WHAT THIS TASK INVOLVES >> Please repeat each line of the data exactly, with nothing left out.

INFORMATION SUPPLIED >>
^^^^^^^^^^^^^^^^

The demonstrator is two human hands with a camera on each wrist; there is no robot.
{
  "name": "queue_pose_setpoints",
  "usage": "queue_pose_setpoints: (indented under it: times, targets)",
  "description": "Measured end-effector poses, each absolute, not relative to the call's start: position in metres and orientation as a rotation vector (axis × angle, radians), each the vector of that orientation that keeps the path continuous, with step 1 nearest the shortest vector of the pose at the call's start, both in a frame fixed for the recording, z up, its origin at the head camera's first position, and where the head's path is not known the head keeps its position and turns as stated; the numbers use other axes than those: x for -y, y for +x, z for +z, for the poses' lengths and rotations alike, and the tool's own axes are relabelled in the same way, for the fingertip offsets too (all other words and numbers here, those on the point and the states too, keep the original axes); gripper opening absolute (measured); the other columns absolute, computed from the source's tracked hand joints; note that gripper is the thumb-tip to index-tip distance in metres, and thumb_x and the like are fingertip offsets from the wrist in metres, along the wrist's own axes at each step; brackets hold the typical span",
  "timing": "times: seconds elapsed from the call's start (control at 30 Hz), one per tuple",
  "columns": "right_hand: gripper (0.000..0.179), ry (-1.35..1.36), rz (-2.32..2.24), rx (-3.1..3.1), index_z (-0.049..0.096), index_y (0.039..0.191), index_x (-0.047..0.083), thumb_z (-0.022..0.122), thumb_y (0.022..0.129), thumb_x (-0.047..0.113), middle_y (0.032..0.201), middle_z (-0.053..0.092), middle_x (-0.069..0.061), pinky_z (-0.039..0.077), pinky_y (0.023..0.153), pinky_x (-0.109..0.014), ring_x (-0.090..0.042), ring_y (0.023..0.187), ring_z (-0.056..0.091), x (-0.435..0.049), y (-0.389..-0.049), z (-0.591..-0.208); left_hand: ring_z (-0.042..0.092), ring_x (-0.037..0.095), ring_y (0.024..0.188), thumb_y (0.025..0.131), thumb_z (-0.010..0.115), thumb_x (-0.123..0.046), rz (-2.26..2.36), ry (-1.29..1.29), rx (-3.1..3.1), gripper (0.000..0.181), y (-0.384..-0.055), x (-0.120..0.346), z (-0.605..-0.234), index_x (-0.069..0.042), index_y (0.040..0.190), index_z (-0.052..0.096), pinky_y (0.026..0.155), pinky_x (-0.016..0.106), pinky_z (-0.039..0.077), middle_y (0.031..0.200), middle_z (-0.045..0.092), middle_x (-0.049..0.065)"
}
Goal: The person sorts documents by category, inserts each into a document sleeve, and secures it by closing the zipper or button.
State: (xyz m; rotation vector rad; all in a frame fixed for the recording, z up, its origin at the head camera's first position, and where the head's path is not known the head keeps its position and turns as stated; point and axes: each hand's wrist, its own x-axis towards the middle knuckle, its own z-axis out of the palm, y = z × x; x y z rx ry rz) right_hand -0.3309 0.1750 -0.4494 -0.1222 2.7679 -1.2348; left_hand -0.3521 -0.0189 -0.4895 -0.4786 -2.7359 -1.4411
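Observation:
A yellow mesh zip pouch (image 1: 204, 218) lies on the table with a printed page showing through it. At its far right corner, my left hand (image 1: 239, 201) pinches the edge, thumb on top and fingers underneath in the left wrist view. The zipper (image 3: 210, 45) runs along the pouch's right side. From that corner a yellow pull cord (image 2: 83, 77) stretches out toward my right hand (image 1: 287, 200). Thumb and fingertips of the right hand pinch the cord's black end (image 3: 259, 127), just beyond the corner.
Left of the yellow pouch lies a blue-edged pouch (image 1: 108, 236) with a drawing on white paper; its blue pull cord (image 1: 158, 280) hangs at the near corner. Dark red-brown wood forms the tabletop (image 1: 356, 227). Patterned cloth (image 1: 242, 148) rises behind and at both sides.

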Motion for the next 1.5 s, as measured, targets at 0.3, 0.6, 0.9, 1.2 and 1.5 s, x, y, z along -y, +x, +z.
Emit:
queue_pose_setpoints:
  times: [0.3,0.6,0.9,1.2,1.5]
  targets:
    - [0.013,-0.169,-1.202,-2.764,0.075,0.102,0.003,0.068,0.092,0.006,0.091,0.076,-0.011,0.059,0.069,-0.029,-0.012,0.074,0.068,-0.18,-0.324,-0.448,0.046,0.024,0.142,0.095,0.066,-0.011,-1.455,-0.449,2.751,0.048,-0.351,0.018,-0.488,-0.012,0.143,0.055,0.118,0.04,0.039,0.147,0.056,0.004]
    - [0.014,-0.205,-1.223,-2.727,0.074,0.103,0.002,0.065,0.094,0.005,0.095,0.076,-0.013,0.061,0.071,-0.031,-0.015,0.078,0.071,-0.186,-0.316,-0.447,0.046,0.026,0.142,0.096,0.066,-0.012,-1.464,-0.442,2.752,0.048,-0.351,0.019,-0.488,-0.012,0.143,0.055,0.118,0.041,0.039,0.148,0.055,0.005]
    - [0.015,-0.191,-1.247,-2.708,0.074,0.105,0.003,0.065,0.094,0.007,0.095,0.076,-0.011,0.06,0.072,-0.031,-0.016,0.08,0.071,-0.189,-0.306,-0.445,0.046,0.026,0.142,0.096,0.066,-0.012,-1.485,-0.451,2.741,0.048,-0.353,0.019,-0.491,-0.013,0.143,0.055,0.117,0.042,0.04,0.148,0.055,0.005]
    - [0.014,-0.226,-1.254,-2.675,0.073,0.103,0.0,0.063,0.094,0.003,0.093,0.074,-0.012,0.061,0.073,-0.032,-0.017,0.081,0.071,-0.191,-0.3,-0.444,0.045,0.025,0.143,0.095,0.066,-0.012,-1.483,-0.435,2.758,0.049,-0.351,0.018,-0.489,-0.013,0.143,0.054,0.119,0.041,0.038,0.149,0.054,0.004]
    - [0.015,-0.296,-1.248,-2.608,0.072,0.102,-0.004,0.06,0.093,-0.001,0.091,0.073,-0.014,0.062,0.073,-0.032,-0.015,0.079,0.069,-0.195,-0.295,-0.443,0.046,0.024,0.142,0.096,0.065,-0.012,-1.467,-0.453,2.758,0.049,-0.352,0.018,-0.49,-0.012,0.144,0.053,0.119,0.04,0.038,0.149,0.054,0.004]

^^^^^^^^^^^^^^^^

PROBLEM SOLUTION >>
The demonstrator is two human hands with a camera on each wrist; there is no robot.
{
  "name": "queue_pose_setpoints",
  "usage": "queue_pose_setpoints: (indented under it: times, targets)",
  "description": "Measured end-effector poses, each absolute, not relative to the call's start: position in metres and orientation as a rotation vector (axis × angle, radians), each the vector of that orientation that keeps the path continuous, with step 1 nearest the shortest vector of the pose at the call's start, both in a frame fixed for the recording, z up, its origin at the head camera's first position, and where the head's path is not known the head keeps its position and turns as stated; the numbers use other axes than those: x for -y, y for +x, z for +z, for the poses' lengths and rotations alike, and the tool's own axes are relabelled in the same way, for the fingertip offsets too (all other words and numbers here, those on the point and the states too, keep the original axes); gripper opening absolute (measured); the other columns absolute, computed from the source's tracked hand joints; note that gripper is the thumb-tip to index-tip distance in metres, and thumb_x and the like are fingertip offsets from the wrist in metres, along the wrist's own axes at each step; brackets hold the typical span",
  "timing": "times: seconds elapsed from the call's start (control at 30 Hz), one per tuple",
  "columns": "right_hand: gripper (0.000..0.179), ry (-1.35..1.36), rz (-2.32..2.24), rx (-3.1..3.1), index_z (-0.049..0.096), index_y (0.039..0.191), index_x (-0.047..0.083), thumb_z (-0.022..0.122), thumb_y (0.022..0.129), thumb_x (-0.047..0.113), middle_y (0.032..0.201), middle_z (-0.053..0.092), middle_x (-0.069..0.061), pinky_z (-0.039..0.077), pinky_y (0.023..0.153), pinky_x (-0.109..0.014), ring_x (-0.090..0.042), ring_y (0.023..0.187), ring_z (-0.056..0.091), x (-0.435..0.049), y (-0.389..-0.049), z (-0.591..-0.208); left_hand: ring_z (-0.042..0.092), ring_x (-0.037..0.095), ring_y (0.024..0.188), thumb_y (0.025..0.131), thumb_z (-0.010..0.115), thumb_x (-0.123..0.046), rz (-2.26..2.36), ry (-1.29..1.29), rx (-3.1..3.1), gripper (0.000..0.181), y (-0.384..-0.055), x (-0.120..0.346), z (-0.605..-0.234), index_x (-0.069..0.042), index_y (0.040..0.190), index_z (-0.052..0.096), pinky_y (0.026..0.155), pinky_x (-0.016..0.106), pinky_z (-0.039..0.077), middle_y (0.031..0.200), middle_z (-0.045..0.092), middle_x (-0.049..0.065)"
}
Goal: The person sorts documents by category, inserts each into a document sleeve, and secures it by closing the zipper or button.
State: (xyz m; rotation vector rad; all in a frame fixed for the recording, z up, its origin at the head camera's first position, and where the head's path is not known the head keeps its position and turns as stated; point and axes: each hand's wrist, its own x-axis towards the middle knuckle, its own z-axis out of the palm, y = z × x; x y z rx ry rz) right_hand -0.3309 0.1750 -0.4494 -0.1222 2.7679 -1.2348; left_hand -0.3521 -0.0189 -0.4895 -0.4786 -2.7359 -1.4411
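Observation:
A yellow mesh zip pouch (image 1: 204, 218) lies on the table with a printed page showing through it. At its far right corner, my left hand (image 1: 239, 201) pinches the edge, thumb on top and fingers underneath in the left wrist view. The zipper (image 3: 210, 45) runs along the pouch's right side. From that corner a yellow pull cord (image 2: 83, 77) stretches out toward my right hand (image 1: 287, 200). Thumb and fingertips of the right hand pinch the cord's black end (image 3: 259, 127), just beyond the corner.
Left of the yellow pouch lies a blue-edged pouch (image 1: 108, 236) with a drawing on white paper; its blue pull cord (image 1: 158, 280) hangs at the near corner. Dark red-brown wood forms the tabletop (image 1: 356, 227). Patterned cloth (image 1: 242, 148) rises behind and at both sides.
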
Motion for the next 1.5 s, as measured, targets at 0.3, 0.6, 0.9, 1.2 and 1.5 s, x, y, z along -y, +x, +z.
Emit:
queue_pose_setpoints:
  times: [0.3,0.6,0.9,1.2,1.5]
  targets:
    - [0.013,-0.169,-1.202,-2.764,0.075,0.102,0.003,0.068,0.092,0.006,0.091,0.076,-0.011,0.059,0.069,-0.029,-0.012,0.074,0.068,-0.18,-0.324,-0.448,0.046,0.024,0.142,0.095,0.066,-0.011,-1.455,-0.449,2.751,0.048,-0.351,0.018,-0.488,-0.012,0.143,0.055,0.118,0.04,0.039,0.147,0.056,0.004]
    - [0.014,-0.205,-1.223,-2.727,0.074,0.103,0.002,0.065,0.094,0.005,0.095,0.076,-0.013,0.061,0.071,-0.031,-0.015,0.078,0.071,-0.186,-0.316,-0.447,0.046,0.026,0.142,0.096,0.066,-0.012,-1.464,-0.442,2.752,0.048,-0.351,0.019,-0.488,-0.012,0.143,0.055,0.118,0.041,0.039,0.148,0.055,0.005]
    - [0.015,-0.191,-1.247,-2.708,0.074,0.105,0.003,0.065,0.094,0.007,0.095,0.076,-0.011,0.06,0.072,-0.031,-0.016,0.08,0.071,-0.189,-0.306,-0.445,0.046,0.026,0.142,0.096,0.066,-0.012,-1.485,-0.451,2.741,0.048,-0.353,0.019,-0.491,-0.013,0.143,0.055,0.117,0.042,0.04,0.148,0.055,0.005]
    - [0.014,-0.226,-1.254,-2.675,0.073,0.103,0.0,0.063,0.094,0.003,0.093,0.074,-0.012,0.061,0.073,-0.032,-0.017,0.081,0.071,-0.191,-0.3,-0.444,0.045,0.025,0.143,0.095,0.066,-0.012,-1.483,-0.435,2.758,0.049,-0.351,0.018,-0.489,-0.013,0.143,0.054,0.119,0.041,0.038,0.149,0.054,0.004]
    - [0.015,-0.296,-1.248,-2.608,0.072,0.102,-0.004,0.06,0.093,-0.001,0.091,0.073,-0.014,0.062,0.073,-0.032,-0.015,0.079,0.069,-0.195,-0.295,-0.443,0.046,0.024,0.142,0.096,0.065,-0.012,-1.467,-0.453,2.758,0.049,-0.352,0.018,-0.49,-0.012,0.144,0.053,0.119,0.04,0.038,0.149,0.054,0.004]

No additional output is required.